Experimental animal models challenged by P. gingivalis²⁸⁰ and A. actinomycetemcomitans²⁸¹ oral inoculation found that the serum antibody response preceded alveolar bone loss, and bacterial-responsive B cells were responsible for this bone loss. P. gingivalis–induced experimental periodontitis studies performed in mice deficient in immunoglobulin D (IgD)²⁸² and immunoglobulin M (IgM)^283,284, which have critical defects in B cell maturation, clearly demonstrate that B cells contribute to periodontal bone loss. Baker et al studied the contribution of B cell IgD to alveolar bone loss by carrying out P. gingivalis oral infection in IgD-deficient mice. P. gingivalis–specific antibody was lower and oral colonization was higher in IgD-deficient mice, yet alveolar bone loss was completely absent.²⁸² Diminished proportions of CD4⁺ T cells and CD69⁺ activated B cells in IgD-deficient mice support the notion that IgD mediates alveolar bone resorption through antigen-specific coactivation of B cells and CD4⁺ T cells.²⁸² Oliver-Bell et al reported that IgM-deficient mice were also protected from P. gingivalis–mediated periodontal bone loss, which was attributed to reduced RANKL-expressing B cells.²⁸³ Abe et al demonstrated that tumor necrosis factor ligand superfamily member 13 and B-lymphocyte stimulator are elevated in experimental murine periodontitis and clinical periodontitis.²⁸⁴ Tumor necrosis factor ligand superfamily member 13 and B-lymphocyte stimulator are tumor necrosis factor ligand family cytokines that are important for B cell proliferation, maturation, and survival. The upregulated expression of tumor necrosis factor ligand superfamily member 13 and B-lymphocyte stimulator correlated with increased numbers of B cells/plasma cells in gingival tissue isolates from both mice and humans.²⁸⁴ Ligature-induced periodontitis in IgM-deficient mice resulted in less alveolar bone loss compared with wild-type controls.²⁸⁴ Antibody neutralization of tumor necrosis factor ligand superfamily member 13 or B-lymphocyte stimulator lowered B cell numbers in the gingival tissue and inhibited alveolar bone loss in wild-type mice, which was not observed in IgM-deficient mice.²⁸⁴

Because activated B cells express RANKL,^66,273 studies have attempted to elucidate the role of activated B cells in periodontal disease. Han et al immunized mice with A. actinomycetemcomitans and isolated activated B cells from immunized and nonimmunized mice.²⁸¹ A. actinomycetemcomitans–specific activated B cells secreted greater RANKL levels in vitro than nonimmunized B cells did. A. actinomycetemcomitans–specific activated B-cell culture supernatants induced superior osteoclast outcomes in the RAW264.7 cell osteoclast culture system.

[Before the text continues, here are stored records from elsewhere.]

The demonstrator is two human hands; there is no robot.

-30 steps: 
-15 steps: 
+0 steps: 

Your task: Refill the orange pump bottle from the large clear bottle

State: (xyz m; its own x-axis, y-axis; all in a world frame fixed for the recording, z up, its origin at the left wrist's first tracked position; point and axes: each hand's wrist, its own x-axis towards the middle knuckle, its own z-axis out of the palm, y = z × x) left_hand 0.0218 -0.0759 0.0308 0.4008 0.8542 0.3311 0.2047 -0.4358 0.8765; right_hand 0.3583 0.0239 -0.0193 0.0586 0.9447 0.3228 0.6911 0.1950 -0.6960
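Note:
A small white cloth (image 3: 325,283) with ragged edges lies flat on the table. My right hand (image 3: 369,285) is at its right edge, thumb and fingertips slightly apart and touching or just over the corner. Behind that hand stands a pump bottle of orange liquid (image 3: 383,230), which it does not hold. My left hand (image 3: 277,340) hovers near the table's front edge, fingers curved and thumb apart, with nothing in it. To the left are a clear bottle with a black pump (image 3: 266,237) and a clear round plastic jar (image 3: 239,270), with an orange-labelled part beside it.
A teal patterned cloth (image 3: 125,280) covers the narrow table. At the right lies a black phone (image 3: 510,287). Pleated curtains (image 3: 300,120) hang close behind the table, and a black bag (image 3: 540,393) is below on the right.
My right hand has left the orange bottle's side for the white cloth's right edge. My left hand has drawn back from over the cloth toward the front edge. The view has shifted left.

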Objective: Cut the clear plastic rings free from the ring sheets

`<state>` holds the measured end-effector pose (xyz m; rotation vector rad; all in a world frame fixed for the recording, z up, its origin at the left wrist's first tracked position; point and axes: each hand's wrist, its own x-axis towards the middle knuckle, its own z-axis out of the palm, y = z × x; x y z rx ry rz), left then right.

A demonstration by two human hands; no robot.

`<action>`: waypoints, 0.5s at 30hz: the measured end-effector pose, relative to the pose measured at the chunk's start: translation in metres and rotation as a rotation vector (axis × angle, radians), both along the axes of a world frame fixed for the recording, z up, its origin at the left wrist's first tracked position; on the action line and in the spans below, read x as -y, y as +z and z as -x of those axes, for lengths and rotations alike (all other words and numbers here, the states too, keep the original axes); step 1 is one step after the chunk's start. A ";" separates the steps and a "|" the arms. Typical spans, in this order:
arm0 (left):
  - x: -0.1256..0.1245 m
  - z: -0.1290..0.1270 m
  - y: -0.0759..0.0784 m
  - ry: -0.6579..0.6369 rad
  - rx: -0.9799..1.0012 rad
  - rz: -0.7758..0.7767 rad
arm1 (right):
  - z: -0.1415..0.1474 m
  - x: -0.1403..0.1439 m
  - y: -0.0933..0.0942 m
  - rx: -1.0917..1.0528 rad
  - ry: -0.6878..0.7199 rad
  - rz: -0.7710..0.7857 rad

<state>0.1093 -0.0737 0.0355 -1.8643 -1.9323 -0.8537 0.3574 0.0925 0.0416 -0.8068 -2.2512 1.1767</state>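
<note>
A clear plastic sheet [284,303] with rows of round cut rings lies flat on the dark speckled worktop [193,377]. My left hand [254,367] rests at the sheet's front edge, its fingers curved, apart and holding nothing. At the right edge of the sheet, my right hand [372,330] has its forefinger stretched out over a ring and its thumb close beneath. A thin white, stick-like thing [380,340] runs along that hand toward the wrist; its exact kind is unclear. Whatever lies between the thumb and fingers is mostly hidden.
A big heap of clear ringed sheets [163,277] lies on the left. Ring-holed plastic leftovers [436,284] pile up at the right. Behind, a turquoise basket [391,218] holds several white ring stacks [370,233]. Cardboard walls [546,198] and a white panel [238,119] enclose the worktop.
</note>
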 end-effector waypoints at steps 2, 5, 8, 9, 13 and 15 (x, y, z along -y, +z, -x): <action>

Kanzaki et al evaluated RANKL expression on B cells and T cells within gingival tissue isolates from periodontitis patients, finding that RANKL expression was more profound on B cells than on T cells.²⁸⁵ Isolated B cells promoted osteoclast differentiation and function in the RAW264.7 cell osteoclast culture system.²⁸⁵ Demoersman et al showed that peripheral blood–activated B cells from chronic periodontitis patients versus healthy controls expressed more RANKL.²⁸⁶

Memory B cells can drive a proinflammatory infiltrate within active periodontal lesions through cytokine production, such as tumor necrosis factor or interleukin-6, or enhance synthesis of matrix metalloproteinases to influence tissue breakdown.^277,287 Mahanonda et al demonstrated that memory B cells reside in the connective tissue near the junctional epithelium in normal gingiva,²⁸⁷ suggesting that memory B cells may be important in regulating periodontal health and homeostasis. Demoersman et al found memory B cells to be the predominant B cell subset in periodontitis patients compared with healthy controls.²⁸⁶ Experimental models of periodontitis performed by Han and coworkers^288–290 have further defined the role of memory B cells in periodontal bone loss. In one report, rats were primed with systemic lipopolysaccharide injections and then memory B cells were isolated and adoptively transferred into rats that were subjected to lipopolysaccharide systemic challenge compared with vehicle control.²⁸⁸ Memory B cells were reported to enhance alveolar bone loss and osteoclast differentiation and maturation in lipopolysaccharide-challenged rats compared with control.²⁸⁸ In a rat ligature-induced periodontitis model, memory B cell numbers were suppressed but were found to express higher levels of RANKL than control did.²⁹⁰ Han et al further defined memory B cells in a study in which rats were primed with systemic injections of P. gingivalis.²⁸⁹ Memory B cells were then isolated and adoptively transferred into rats that were subjected to the ligature-induced periodontitis. Results from this study indicate that switched memory B cells (CD27⁺CD38⁻IgD⁻) expressed more RANKL, interleukin-6, and interleukin-1beta than naive, antibody-secreting, and unswitched memory B cells (CD27⁺CD38⁻IgD⁺) did.²⁸⁹ Switched memory B cells also induced greater periodontal bone loss and upregulated proinflammatory cytokines, T_H1 cells, and T_H17 cells in the gingiva and cervical lymph nodes.²⁸⁹ Though reports differ in outcomes concerning whether activated B cells or memory B cells express more RANKL, both B cell subsets have been shown to play important roles in regulating periodontal disease–driven alveolar bone loss.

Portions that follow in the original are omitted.